What the task requires: Make an exact copy, from the records below, of the lines from the line containing "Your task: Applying" to the line containing "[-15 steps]", both lines included, excluding pictures.

Start of Material to process

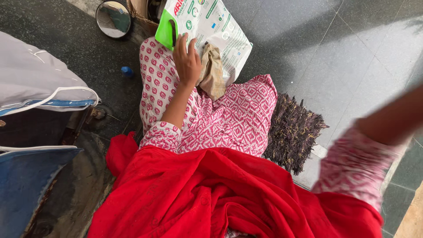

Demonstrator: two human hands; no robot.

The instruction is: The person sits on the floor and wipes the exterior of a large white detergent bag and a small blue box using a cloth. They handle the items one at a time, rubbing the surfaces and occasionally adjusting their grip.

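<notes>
one head view is being given, looking down on a seated person's lap. the left hand (187,59) is being stretched forward with fingers spread, and is being pressed flat against a white plastic detergent pouch with a bright green handle corner (218,31); nothing is being gripped by it, and the palm is only being rested on the pouch's lower left part, just beside the green corner. a crumpled beige cloth (212,70) is being kept just right of that hand, touching the pouch and draped over its lower edge onto the knee. the pouch is being propped on the far end of the legs, which are being covered by a pink and white printed garment (238,119). a bright red fabric (207,194) is being heaped across the lap nearest the camera. the right arm is being raised out to the side at the frame's right edge, blurred, and its hand is being cut off from view. a dark purple shaggy mat (293,132) is being lain on the grey tiled floor (352,48) just beside the right leg. a round mirror (113,18) and a small blue cap (127,71) are being left on the floor at upper left, well apart from the hand.
</notes>
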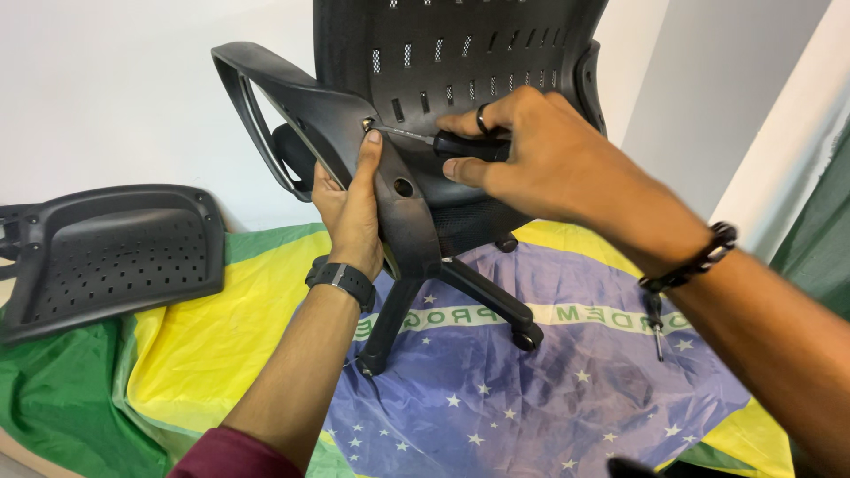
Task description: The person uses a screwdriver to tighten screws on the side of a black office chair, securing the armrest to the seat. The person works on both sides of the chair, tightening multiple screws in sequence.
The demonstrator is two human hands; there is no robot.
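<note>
screwdriver (443, 142) is clamped in your right hand (540, 159), tip on a screw (367, 125) in the chair armrest (354, 133); your left hand (352, 208) grips that armrest.

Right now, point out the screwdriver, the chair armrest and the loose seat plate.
screwdriver (465, 146), head view, on its black handle.
chair armrest (292, 93), head view, on the upper bar of its loop.
loose seat plate (115, 252), head view, on its perforated middle.
</note>
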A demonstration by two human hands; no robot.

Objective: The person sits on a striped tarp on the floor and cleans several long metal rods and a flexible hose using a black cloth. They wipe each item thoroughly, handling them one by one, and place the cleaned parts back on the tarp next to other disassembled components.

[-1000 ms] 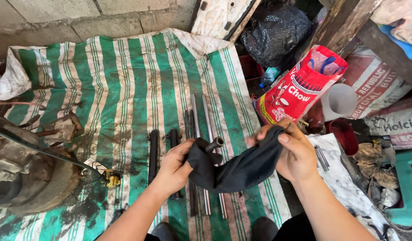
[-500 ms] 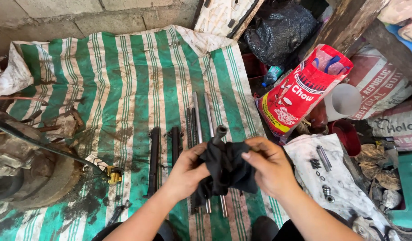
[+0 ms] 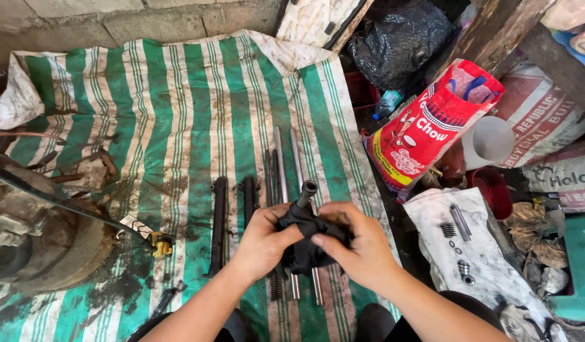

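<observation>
While both hands work at lower centre, the frame reads from the left as follows. At the left edge lies a grimy wheel (image 3: 32, 253), a dark cable (image 3: 64, 208) running across it to a small yellow fitting (image 3: 160, 244). A green and white striped sheet (image 3: 178, 114), heavily soiled, covers the ground through the middle of the frame. On it, left of centre, two black tubes (image 3: 218, 221) lie side by side, and just right of them several thin steel rods (image 3: 281, 158) and a spring lie parallel, partly hidden beneath the hands.

The left hand (image 3: 264, 240) is closed round a black rag (image 3: 308, 244), fingers curled tight about the bundle. A short metal tube (image 3: 307, 193) projects upward out of the rag, its open end tilted toward the upper right. The right hand (image 3: 359, 244) is also closed on the rag, thumb pressing the cloth from above, fingers wrapped beneath.

Judgement: wiping is best done with the left hand steadying the tube while the right twists the cloth along its length, over the sheet in case of slips.

Right of the hands, a red printed bag (image 3: 432, 126) leans upright at upper right; below it a white cloth (image 3: 476, 259) carries small springs, pins and washers.
</observation>
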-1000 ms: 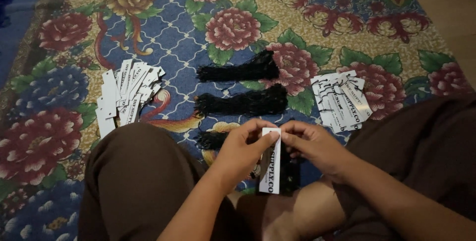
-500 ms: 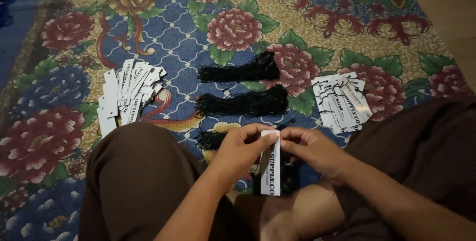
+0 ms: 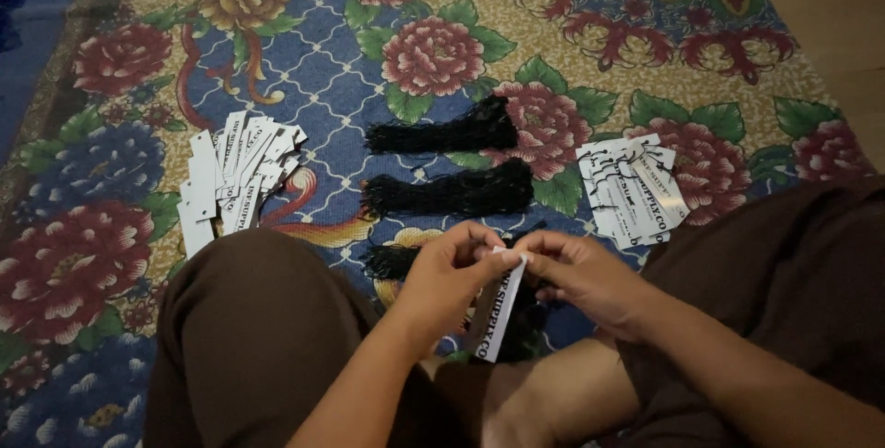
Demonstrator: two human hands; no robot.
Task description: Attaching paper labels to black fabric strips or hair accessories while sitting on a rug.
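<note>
On a floral rug (image 3: 387, 125), both hands (image 3: 452, 273) (image 3: 590, 277) pinch one white tag (image 3: 498, 314) at six o'clock; strung tags (image 3: 636, 192) lie at three, a bigger unstrung-looking pile (image 3: 230, 181) at nine

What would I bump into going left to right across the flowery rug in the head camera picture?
Fanned pile of white paper tags → black string bundles → white paper tags with black strings attached.
</note>
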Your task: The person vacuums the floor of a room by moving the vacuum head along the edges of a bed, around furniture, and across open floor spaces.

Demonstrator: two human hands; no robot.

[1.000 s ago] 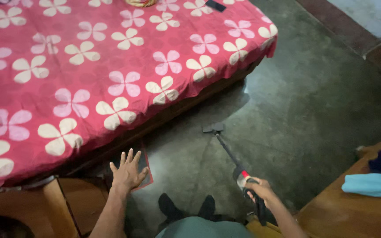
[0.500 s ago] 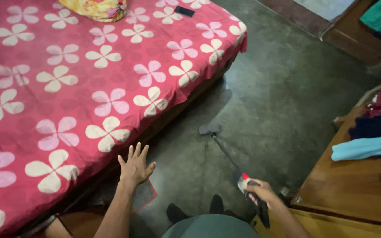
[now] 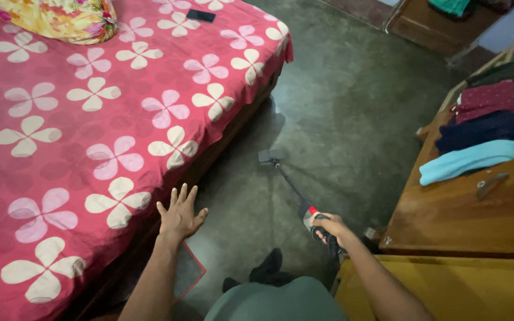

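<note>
1. Fingers of the right hand (image 3: 330, 229) are wrapped tight around the handle of a stick vacuum (image 3: 304, 208); its thin tube runs forward from the grip to the head (image 3: 270, 156), flat on the dark floor (image 3: 340, 107).
2. Since a second ago the head has slid further ahead of the grip, alongside the bed edge; the sweep appears to be advancing.
3. Left of the grip, the left hand (image 3: 179, 215) is spread open, holding nothing, beside the flowered bedspread (image 3: 90, 131).
4. Right of the grip stands a wooden cabinet (image 3: 459, 220) stacked with folded clothes (image 3: 477, 128), close by.
5. Ahead lies open floor between both edges.
</note>
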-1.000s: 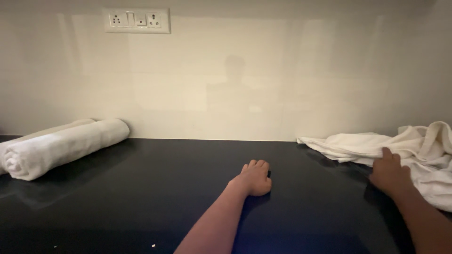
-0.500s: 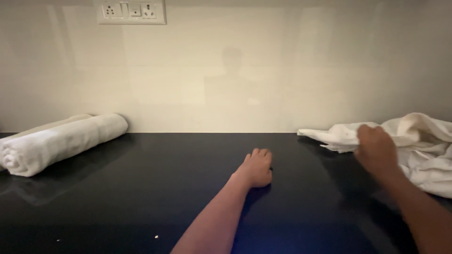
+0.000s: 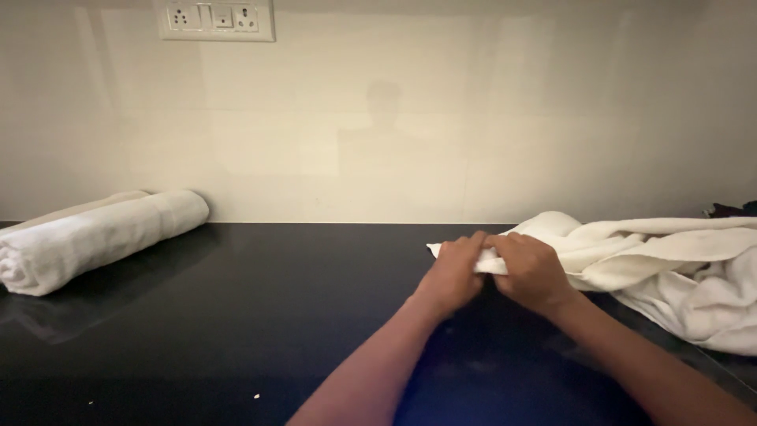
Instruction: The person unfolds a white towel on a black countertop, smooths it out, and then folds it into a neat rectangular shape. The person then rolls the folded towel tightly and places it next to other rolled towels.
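Note:
A crumpled white towel lies on the right side of the dark countertop, one corner drawn out toward the middle. My left hand and my right hand meet at that corner, and both are closed on its edge, knuckles up. The towel's bulk trails off to the right behind my right forearm.
A rolled white towel rests at the left against the pale glossy wall. A white socket plate is mounted high on the wall at the left. A dark object peeks out behind the crumpled towel at far right.
My right hand pulled the crumpled towel leftward toward the centre. My left hand lifted off the countertop and took hold of the towel's corner beside it.

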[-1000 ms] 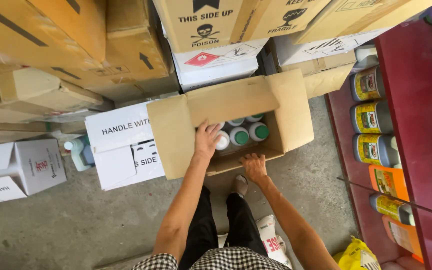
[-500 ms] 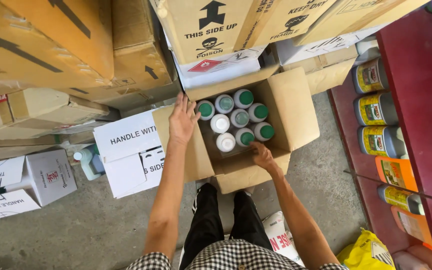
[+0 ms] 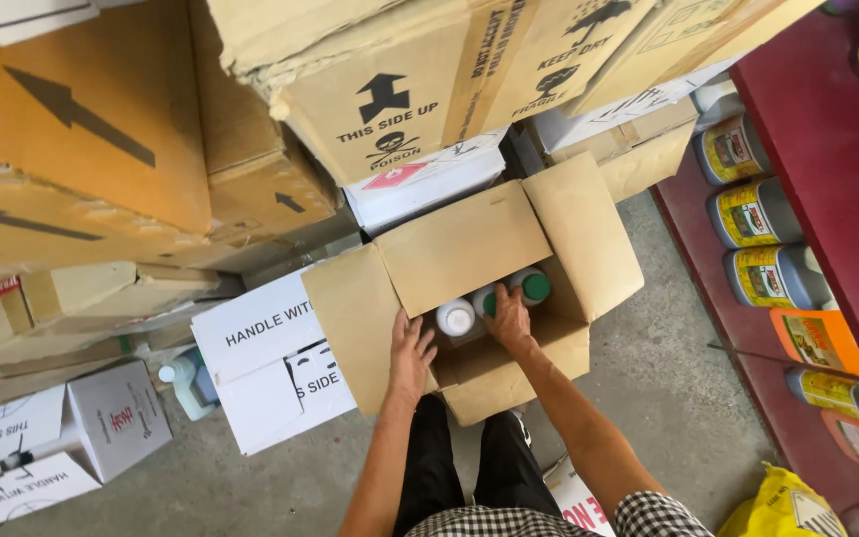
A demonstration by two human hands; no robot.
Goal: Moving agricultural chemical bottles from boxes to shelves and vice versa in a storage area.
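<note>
An open brown cardboard box (image 3: 497, 376) stands on the concrete floor in front of my legs. Its far flap (image 3: 464, 244) leans over the inside and hides most of the bottles. A white-capped bottle (image 3: 455, 317) and a green-capped bottle (image 3: 536, 287) still show. My right hand (image 3: 509, 316) reaches into the box, its fingers curled over the top of another green-capped bottle (image 3: 487, 301). My left hand (image 3: 412, 353) rests with spread fingers on the near left corner of the box, against the left flap (image 3: 350, 313).
Stacked brown cartons (image 3: 131, 149) tower behind and above the box. White cartons (image 3: 270, 348) and a pale jug (image 3: 186, 383) sit to the left. On the right, a red shelf (image 3: 817, 149) carries grey and orange jugs (image 3: 753, 214). A yellow bag (image 3: 777, 502) lies at bottom right.
The far flap has dropped back over the bottles. My left hand has come down from the flap to the near left corner. My right hand has moved from the box's front wall onto a bottle.
</note>
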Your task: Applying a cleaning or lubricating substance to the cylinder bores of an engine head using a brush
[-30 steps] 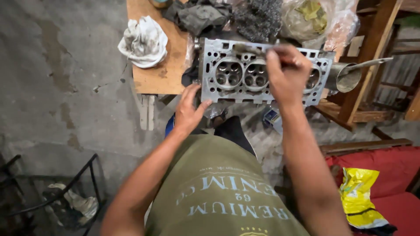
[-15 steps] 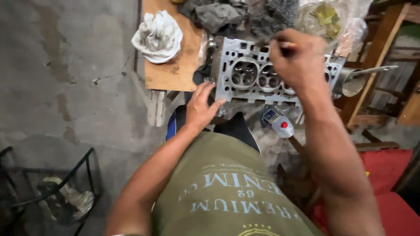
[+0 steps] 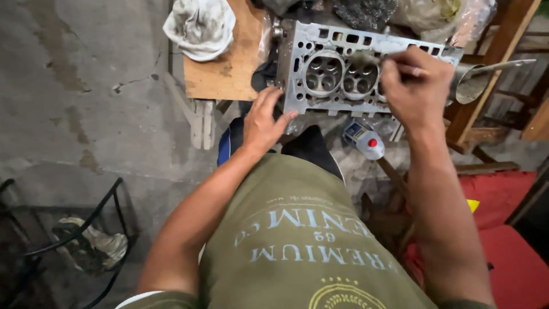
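Head view, looking down. The left hand (image 3: 264, 123) lies flat with fingers spread, its fingertips pressed against the near left corner of a grey metal cylinder head (image 3: 337, 71) that rests on a wooden board (image 3: 220, 77). The right hand (image 3: 416, 91) is closed around a thin brush (image 3: 389, 57) with a pale handle (its bristled end blurred), held over the upper face of the cylinder head, just beyond the second round chamber. A crumpled white rag (image 3: 200, 26) lies on the board, up and to the left of the left hand. A small plastic bottle with a red cap (image 3: 366, 140) sits just below the right hand, under the head's near edge. A metal funnel (image 3: 477, 80) lies immediately right of the right hand.
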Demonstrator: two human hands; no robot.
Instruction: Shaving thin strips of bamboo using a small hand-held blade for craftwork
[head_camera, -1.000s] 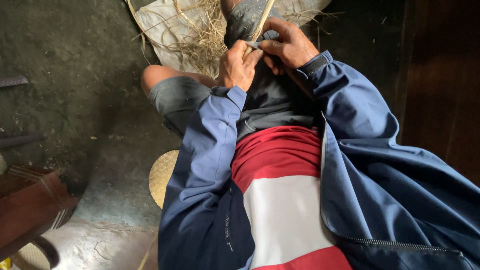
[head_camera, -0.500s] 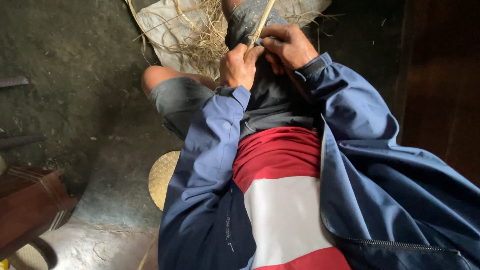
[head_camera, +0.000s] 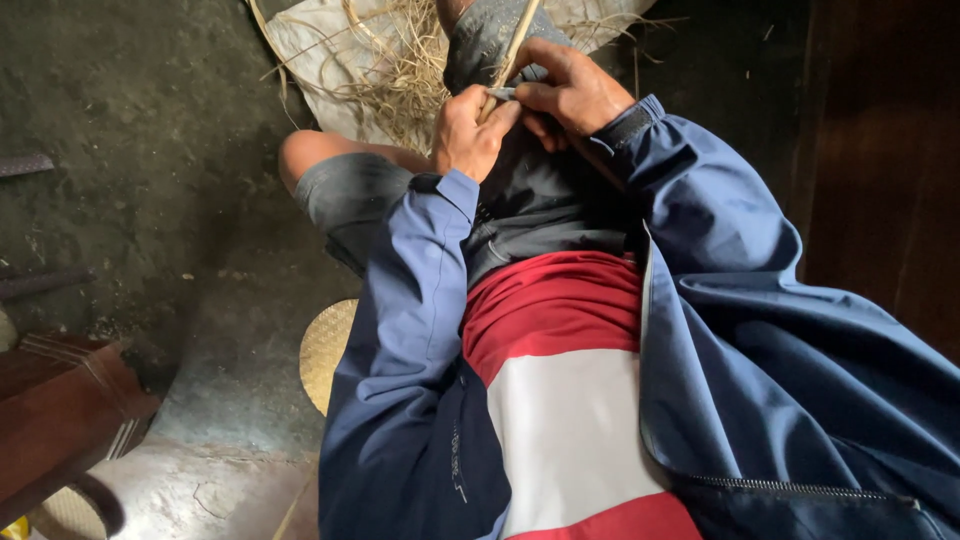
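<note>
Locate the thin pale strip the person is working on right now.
In the head view it sits top centre: the pale strip slants over the grey-clad knee, pinched between the left hand and right hand.

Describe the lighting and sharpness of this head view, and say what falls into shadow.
Head view: soft, dim daylight, no glare; the left hand and right hand on the thin cane strip are evenly lit and fairly sharp; the right edge by the dark wooden panel sinks into deep shadow; the floor stays murky.
</note>
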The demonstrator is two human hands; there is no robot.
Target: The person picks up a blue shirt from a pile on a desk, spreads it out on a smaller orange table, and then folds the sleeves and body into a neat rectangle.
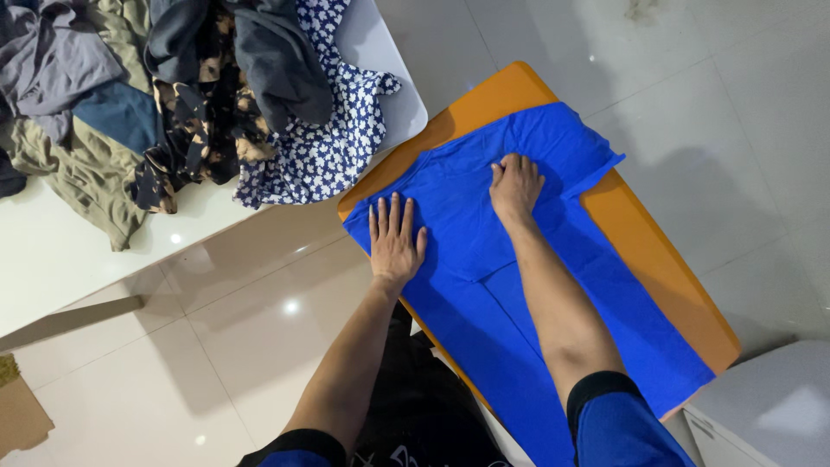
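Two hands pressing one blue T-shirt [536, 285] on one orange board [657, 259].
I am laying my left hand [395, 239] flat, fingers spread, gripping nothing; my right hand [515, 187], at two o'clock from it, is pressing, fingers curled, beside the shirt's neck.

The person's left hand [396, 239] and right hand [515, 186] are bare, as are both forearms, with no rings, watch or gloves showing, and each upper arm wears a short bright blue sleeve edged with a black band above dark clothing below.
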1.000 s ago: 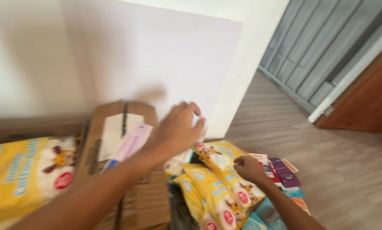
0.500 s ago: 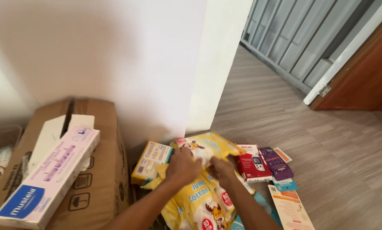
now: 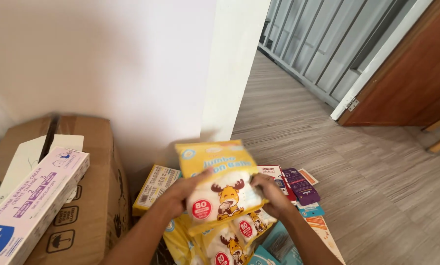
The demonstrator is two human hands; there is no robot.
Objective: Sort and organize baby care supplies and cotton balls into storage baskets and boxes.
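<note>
yellow cotton-ball bag (image 3: 220, 189) held by left hand (image 3: 178, 196), right hand (image 3: 274, 196)

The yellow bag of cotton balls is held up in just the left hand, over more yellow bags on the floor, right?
Not quite. The head view shows both hands on the yellow bag: the left hand grips one side and the right hand the other. More yellow bags do lie below it.

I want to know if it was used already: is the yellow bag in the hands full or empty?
Full. The yellow bag bulges, and white balls fill its clear window. Left hand and right hand grip its sides.
</note>
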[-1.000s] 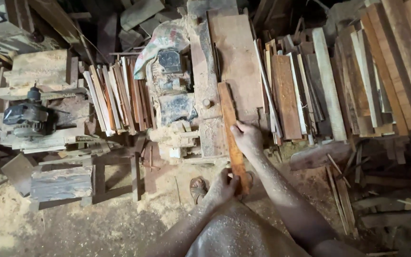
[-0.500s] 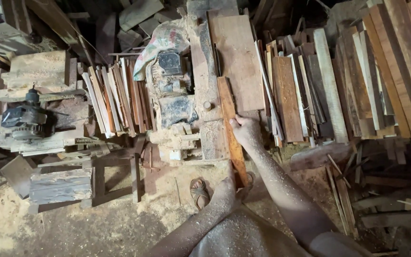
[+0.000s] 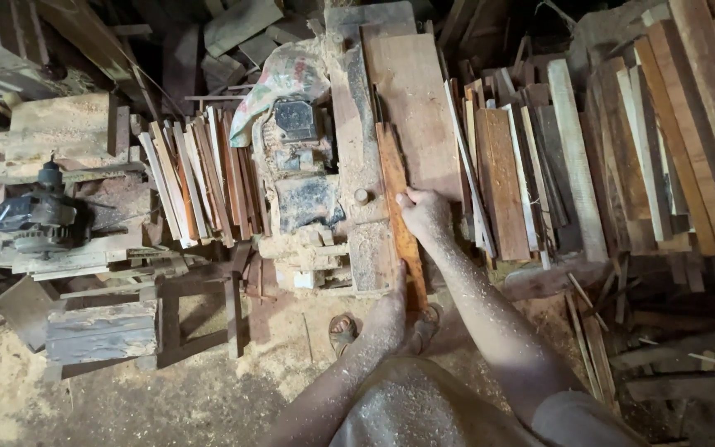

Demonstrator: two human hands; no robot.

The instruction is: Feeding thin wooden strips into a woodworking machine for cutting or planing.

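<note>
While the right hand [image 3: 425,213] presses curled fingers onto the narrow plank [image 3: 396,199] on the saw bench [image 3: 357,165], the left hand [image 3: 391,305], pinching its near end, should push straight.

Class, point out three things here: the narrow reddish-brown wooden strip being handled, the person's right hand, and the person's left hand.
narrow reddish-brown wooden strip [image 3: 392,165], head view, its bare far half.
right hand [image 3: 425,212], head view, back of the hand.
left hand [image 3: 387,313], head view, back of the hand.

Plank [image 3: 396,207] near end hidden behind left hand [image 3: 389,310]; grip unclear.
</note>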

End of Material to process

Written response:
Your task: Applying a cleaning or lubricating substance to the cylinder bores of an engine head using a brush
[-30 steps] 
[-15 steps] 

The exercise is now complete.